One 40-year-old band, Orkes Nirwana, performed a reunion and practice session in Johor Bahru for him alone. Another artist, Zaleha Hamid, picked him up with her husband and took him to a beautiful park, where she recreated some of her old DayGlo outdoor ’60s covers, wearing a striking shawl and purple lipstick while singing for his camera against a setting sun. “They showed me so much gratitude just for being interested as an American,” Hamm says, noting that he captured more than 20 hours of film footage. He was doing interviews up until an hour before getting back on his plane.

The album isn’t expected to be a moneymaker. Hamm was able to get oral contracts for 90 percent of the classic artists used on the record. The label pressed 1,000 copies (there are no digital downloads) and Hamm will get $1 per disc after packaging and distribution costs are paid. But he’s agreed to give all of his profit back to the artists. “I told [the artists], I’m not doing this for money,” he says, “but to get the music out there.”

Bishop wasn’t that surprised at Hamm’s good fortune overseas.

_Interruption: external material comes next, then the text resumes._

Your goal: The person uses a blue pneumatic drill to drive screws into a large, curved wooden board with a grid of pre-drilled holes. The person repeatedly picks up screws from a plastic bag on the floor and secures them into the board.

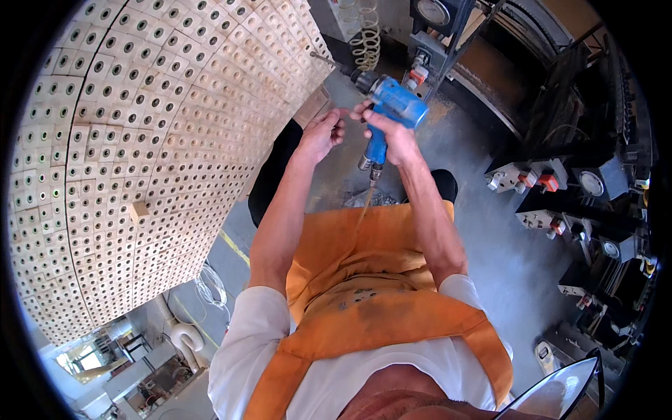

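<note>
Glasses (556, 390) edged the lower right. At upper centre, the right grip (393, 138) clasped a blue drill (402, 102); whether the curled left grip (322, 136) pinched anything was unclear. Readying seemed the step; next called for squaring its bit (323, 59) to the holed blocks (210, 120), upper left.

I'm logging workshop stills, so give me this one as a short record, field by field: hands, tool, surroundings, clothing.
Right hand: grips the blue drill
Left hand: fingers curled; whether it holds anything is unclear
Bit: points toward the blocks; contact unclear
Blocks: wooden, at left, bored in rows, dark-rimmed in places, plain elsewhere
On their face: one small block
Clothing: orange apron, white shirt
</note>
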Demonstrator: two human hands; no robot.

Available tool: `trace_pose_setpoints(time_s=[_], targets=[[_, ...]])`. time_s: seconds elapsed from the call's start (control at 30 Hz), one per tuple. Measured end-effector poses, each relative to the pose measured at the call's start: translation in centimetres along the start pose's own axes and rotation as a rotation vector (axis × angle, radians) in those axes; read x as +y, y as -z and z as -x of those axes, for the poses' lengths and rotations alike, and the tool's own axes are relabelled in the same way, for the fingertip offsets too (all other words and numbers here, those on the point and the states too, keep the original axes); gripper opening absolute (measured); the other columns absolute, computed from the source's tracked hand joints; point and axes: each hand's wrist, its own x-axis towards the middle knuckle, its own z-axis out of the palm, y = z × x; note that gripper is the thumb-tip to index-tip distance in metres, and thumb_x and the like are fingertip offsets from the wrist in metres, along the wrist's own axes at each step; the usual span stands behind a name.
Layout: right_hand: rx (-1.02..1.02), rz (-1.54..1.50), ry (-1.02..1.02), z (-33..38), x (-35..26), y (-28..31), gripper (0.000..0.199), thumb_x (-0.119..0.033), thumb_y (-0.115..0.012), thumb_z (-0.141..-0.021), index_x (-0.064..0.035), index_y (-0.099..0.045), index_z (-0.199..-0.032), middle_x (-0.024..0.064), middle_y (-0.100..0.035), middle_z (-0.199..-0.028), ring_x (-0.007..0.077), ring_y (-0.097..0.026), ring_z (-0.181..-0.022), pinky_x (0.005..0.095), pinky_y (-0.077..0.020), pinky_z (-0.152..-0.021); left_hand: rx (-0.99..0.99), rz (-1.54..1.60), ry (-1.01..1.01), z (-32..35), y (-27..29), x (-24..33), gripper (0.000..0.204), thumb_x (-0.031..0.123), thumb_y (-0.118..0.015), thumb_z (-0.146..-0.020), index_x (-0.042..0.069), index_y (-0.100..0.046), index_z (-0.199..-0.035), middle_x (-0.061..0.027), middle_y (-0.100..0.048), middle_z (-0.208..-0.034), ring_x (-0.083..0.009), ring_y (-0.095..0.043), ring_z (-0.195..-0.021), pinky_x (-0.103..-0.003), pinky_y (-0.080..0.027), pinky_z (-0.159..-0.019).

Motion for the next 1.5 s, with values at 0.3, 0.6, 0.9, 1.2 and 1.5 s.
trace_pose_setpoints(time_s=[0.3,0.6,0.9,1.2,1.5], targets=[[0.022,-0.090,-0.011,0.3,1.0,-0.5,0.021,-0.002,-0.062,-0.085,-0.0005,-0.054,-0.104,0.0126,-0.065,-0.098,0.0230,-0.065,-0.097,0.0281,-0.0482,-0.060,0.002,-0.064,0.107,1.3,2.0,-2.6,0.025,0.018,-0.049,-0.098,0.003,-0.059,-0.116,0.0000,-0.053,-0.080,-0.0101,-0.051,-0.067,-0.023,-0.045,-0.059],[0.032,0.010,-0.074,0.0,0.4,0.0,0.028,-0.008,-0.062,-0.085,0.0025,-0.056,-0.110,0.0135,-0.065,-0.101,0.0205,-0.066,-0.089,0.0253,-0.0472,-0.056,0.021,0.060,-0.006,0.6,0.6,0.1,0.019,0.019,-0.054,-0.096,0.004,-0.061,-0.105,0.0002,-0.055,-0.081,-0.0102,-0.053,-0.070,-0.023,-0.045,-0.060],[-0.012,-0.118,-0.004,0.4,0.7,-0.7,0.029,-0.007,-0.062,-0.086,-0.0003,-0.054,-0.114,0.0125,-0.065,-0.105,0.0228,-0.066,-0.096,0.0256,-0.0484,-0.060,-0.016,0.225,-0.241,-1.7,-1.8,7.4,0.019,0.019,-0.051,-0.097,0.004,-0.057,-0.108,-0.0005,-0.052,-0.082,-0.0122,-0.049,-0.069,-0.024,-0.044,-0.060],[-0.066,-0.097,-0.019,0.2,0.2,0.1,0.034,-0.009,-0.065,-0.085,-0.0022,-0.054,-0.117,0.0118,-0.064,-0.110,0.0248,-0.063,-0.106,0.0270,-0.0501,-0.066,0.038,0.547,-0.297,-3.7,-4.2,8.4,0.015,0.024,-0.052,-0.097,0.010,-0.056,-0.095,0.0010,-0.051,-0.076,-0.0107,-0.046,-0.064,-0.023,-0.039,-0.053],[-0.060,-0.144,-0.053,4.5,-1.4,2.8,0.038,-0.009,-0.064,-0.086,-0.0052,-0.051,-0.122,0.0123,-0.060,-0.120,0.0253,-0.061,-0.110,0.0275,-0.0505,-0.069,-0.022,0.659,-0.321,-5.5,-3.5,8.0,0.018,0.024,-0.055,-0.095,0.007,-0.061,-0.095,0.0028,-0.050,-0.069,-0.0093,-0.044,-0.058,-0.023,-0.037,-0.050]])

“I’ve done the same thing and tracked down many artists over the years from North Africa to Indonesia,” he says. “Carl certainly has the passion, or should I say the obsession, that it takes to make it happen. … He basically wrote a book on the subject when you take into account that there are 80 pages of liner notes.”

Next up, there will be a vinyl run of another 1,000 copies of the album. Bishop adds that he’s been working with Hamm to plan a second volume in this series and potentially some single artist compilations, starting with artist Adnan Othman. Hamm met Othman first on his trip at the record release party for a modern Malaysian disco star. Hamm adds that he’d like to go back this summer to finish filming, but this time he’s using a more professional Malaysian videographer who lives in France.

“There’s still so much music out there,” he says.